**TASK GOAL:** Look through the data for the string "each". Copy every line where it is found.

**DATA SECTION:**
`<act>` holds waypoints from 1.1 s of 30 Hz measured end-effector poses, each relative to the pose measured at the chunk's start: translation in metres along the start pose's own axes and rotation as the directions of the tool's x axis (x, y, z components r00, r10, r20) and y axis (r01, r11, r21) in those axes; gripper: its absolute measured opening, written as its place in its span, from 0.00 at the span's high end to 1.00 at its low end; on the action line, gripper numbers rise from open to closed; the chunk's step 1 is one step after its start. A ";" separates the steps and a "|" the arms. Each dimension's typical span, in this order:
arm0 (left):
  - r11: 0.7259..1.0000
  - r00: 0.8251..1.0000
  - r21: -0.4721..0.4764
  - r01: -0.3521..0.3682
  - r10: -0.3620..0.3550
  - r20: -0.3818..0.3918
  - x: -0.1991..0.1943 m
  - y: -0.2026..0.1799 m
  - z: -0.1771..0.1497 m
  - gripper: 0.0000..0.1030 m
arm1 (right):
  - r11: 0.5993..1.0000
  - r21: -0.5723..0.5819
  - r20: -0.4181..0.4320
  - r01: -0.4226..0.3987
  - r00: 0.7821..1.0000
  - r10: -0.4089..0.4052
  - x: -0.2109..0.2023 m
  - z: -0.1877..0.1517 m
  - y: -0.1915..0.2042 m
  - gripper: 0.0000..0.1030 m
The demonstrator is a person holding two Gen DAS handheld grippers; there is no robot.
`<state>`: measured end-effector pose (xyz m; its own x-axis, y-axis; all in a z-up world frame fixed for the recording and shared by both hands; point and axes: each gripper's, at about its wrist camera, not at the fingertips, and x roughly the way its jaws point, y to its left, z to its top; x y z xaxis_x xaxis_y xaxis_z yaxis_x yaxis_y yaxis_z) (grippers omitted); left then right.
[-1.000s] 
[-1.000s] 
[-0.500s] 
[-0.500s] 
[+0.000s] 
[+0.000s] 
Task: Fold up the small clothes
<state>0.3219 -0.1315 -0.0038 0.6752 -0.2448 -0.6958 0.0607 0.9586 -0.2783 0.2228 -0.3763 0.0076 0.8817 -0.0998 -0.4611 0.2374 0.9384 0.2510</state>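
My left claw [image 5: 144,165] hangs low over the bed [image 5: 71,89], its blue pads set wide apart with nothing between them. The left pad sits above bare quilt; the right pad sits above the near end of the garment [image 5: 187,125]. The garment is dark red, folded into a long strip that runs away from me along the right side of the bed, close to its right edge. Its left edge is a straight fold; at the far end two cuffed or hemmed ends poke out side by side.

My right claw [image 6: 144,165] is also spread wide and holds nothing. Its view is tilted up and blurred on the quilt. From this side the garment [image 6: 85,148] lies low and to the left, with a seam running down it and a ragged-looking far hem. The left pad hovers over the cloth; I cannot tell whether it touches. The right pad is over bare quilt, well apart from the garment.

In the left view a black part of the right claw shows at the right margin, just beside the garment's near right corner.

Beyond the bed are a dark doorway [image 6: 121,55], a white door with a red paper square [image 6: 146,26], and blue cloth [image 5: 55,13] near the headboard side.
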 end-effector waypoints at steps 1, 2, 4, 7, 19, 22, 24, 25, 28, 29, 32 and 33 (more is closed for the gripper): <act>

**TASK ANSWER:**
`<act>` holds waypoints from 1.1 s of 30 Hz measured end-effector poses, each relative to the pose measured at the chunk's start: translation in metres along the start pose's own axes and rotation as the directions of the tool's x axis (x, y, z components r00, r10, r20) and y axis (r01, r11, r21) in those axes; gripper: its absolute measured opening, written as its place in its span, from 0.00 at the span's high end to 1.00 at its low end; on the action line, gripper numbers rise from open to closed; the chunk's step 1 is one step after its start. A ";" separates the steps and a "|" the arms. Each dimension's typical span, in this order:
`<state>`: measured end-effector pose (xyz m; its own x-axis, y-axis; all in a z-up world frame fixed for the recording and shared by both hands; point and axes: each gripper's, at about its wrist camera, not at the fingertips, and x roughly the way its jaws point, y to its left, z to its top; x y z xaxis_x xaxis_y xaxis_z yaxis_x yaxis_y yaxis_z) (grippers omitted); left then right.

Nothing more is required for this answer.